| Task goal |
From the data, copy out every line in which the word "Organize" appears.

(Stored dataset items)
◇ ◇ ◇ ◇ ◇ ◇ ◇

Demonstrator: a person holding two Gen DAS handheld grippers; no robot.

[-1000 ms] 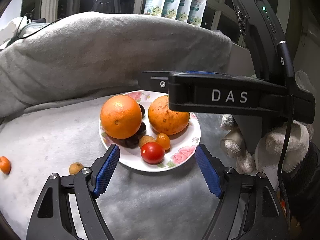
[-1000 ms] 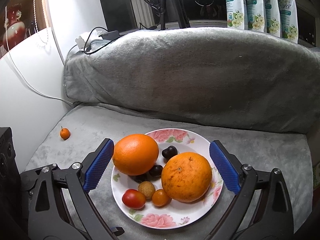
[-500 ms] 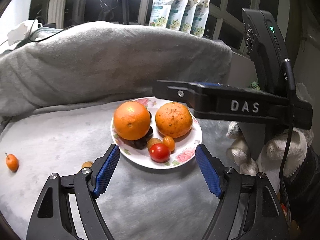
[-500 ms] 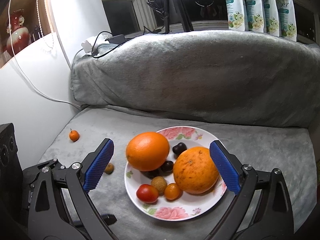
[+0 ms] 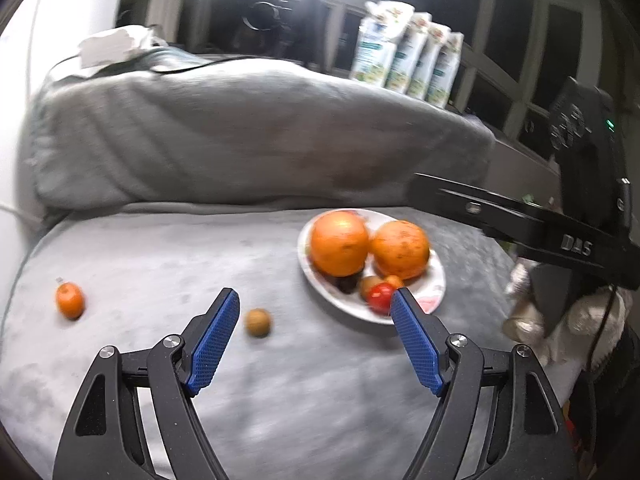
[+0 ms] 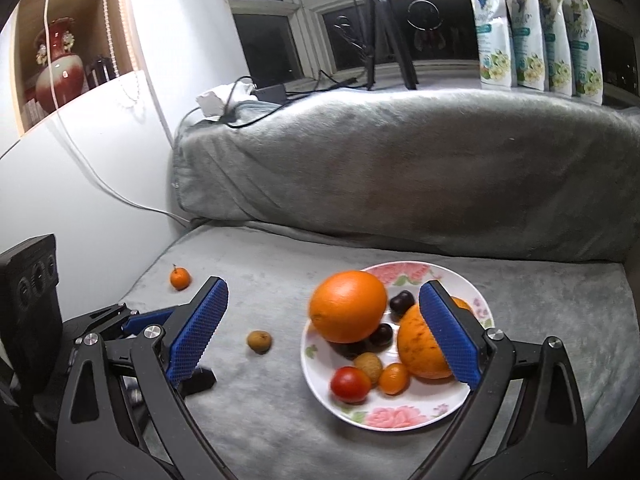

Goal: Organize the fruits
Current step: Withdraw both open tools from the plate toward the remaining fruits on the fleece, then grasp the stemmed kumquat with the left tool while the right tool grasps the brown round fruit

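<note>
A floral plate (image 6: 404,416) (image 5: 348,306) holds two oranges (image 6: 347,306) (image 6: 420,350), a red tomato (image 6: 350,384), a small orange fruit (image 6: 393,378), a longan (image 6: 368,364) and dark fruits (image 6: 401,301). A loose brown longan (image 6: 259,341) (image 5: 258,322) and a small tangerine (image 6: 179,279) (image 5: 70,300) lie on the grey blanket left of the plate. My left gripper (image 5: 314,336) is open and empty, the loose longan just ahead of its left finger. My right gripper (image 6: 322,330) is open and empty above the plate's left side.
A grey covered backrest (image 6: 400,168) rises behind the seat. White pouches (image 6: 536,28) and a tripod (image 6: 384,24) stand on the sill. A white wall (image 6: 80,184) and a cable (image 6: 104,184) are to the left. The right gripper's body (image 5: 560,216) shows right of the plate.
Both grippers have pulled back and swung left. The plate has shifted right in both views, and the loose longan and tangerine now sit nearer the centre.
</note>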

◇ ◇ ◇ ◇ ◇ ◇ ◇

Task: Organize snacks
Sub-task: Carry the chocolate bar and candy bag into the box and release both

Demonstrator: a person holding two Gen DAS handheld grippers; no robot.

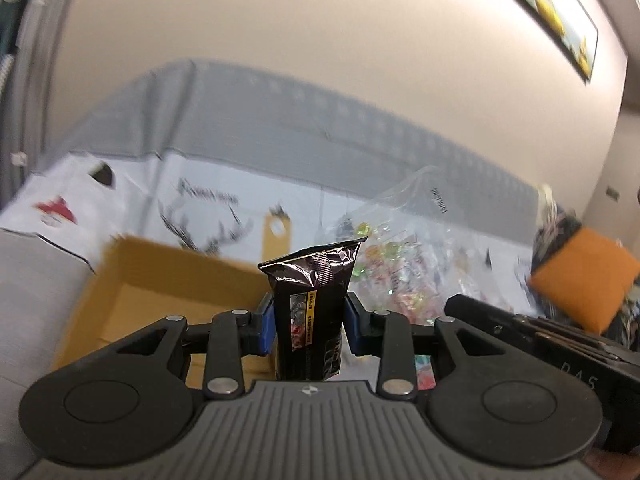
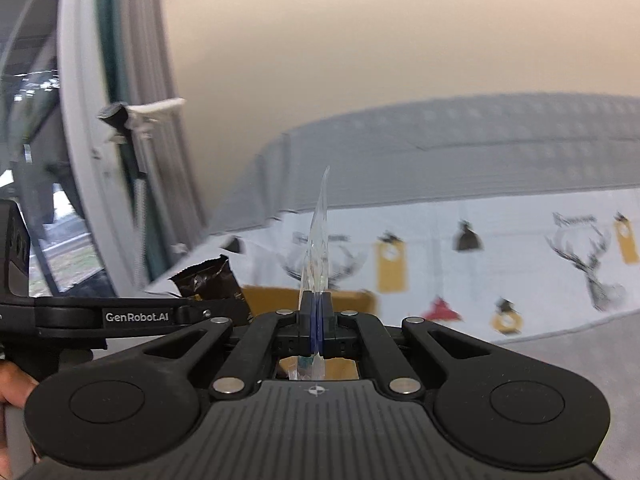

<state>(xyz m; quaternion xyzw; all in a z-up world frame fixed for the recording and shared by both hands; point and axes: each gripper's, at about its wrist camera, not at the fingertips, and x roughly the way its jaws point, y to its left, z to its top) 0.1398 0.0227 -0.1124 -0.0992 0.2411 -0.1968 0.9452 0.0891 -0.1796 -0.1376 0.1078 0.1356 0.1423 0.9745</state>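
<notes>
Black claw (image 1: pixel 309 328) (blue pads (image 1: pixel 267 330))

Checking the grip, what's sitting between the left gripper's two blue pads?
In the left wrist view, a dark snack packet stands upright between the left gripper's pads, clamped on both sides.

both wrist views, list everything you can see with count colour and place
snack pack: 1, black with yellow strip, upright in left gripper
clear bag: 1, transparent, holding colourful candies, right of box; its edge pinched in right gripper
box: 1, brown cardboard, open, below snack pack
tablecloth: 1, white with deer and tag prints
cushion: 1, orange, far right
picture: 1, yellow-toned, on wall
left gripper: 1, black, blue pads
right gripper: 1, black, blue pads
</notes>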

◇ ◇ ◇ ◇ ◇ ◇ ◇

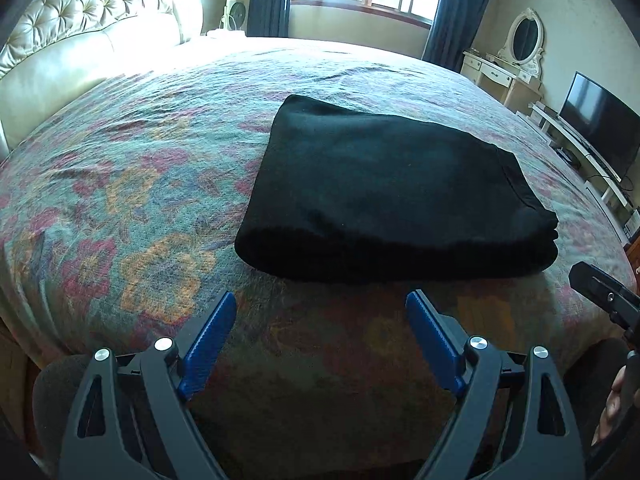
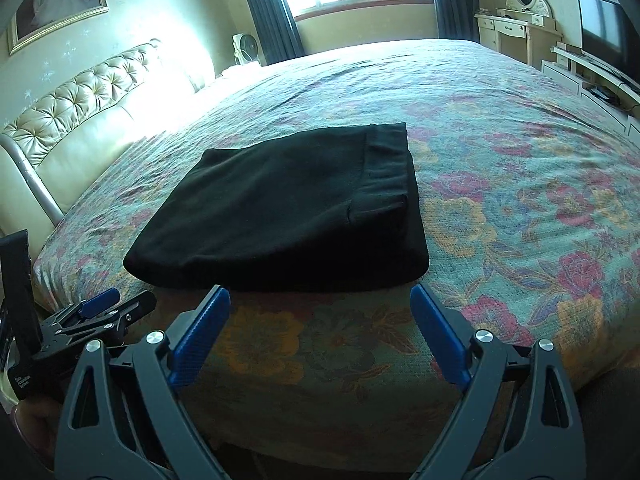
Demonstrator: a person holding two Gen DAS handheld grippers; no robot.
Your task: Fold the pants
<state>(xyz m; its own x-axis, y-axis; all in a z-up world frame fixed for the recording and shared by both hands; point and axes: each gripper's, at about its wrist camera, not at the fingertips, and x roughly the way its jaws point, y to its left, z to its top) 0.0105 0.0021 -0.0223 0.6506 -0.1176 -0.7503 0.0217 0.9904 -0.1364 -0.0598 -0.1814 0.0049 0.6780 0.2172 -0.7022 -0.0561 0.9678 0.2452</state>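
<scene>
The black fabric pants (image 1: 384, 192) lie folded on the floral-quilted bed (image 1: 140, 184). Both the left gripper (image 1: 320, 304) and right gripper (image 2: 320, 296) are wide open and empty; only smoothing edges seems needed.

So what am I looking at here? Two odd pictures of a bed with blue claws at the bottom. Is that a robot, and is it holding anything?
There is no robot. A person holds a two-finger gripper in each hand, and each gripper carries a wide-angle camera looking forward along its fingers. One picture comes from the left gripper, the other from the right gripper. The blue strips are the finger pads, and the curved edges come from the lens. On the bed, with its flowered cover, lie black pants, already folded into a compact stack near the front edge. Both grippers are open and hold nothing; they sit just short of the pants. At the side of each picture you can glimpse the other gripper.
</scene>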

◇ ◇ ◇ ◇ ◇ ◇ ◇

| Solved exercise |
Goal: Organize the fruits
Task: Organize snacks

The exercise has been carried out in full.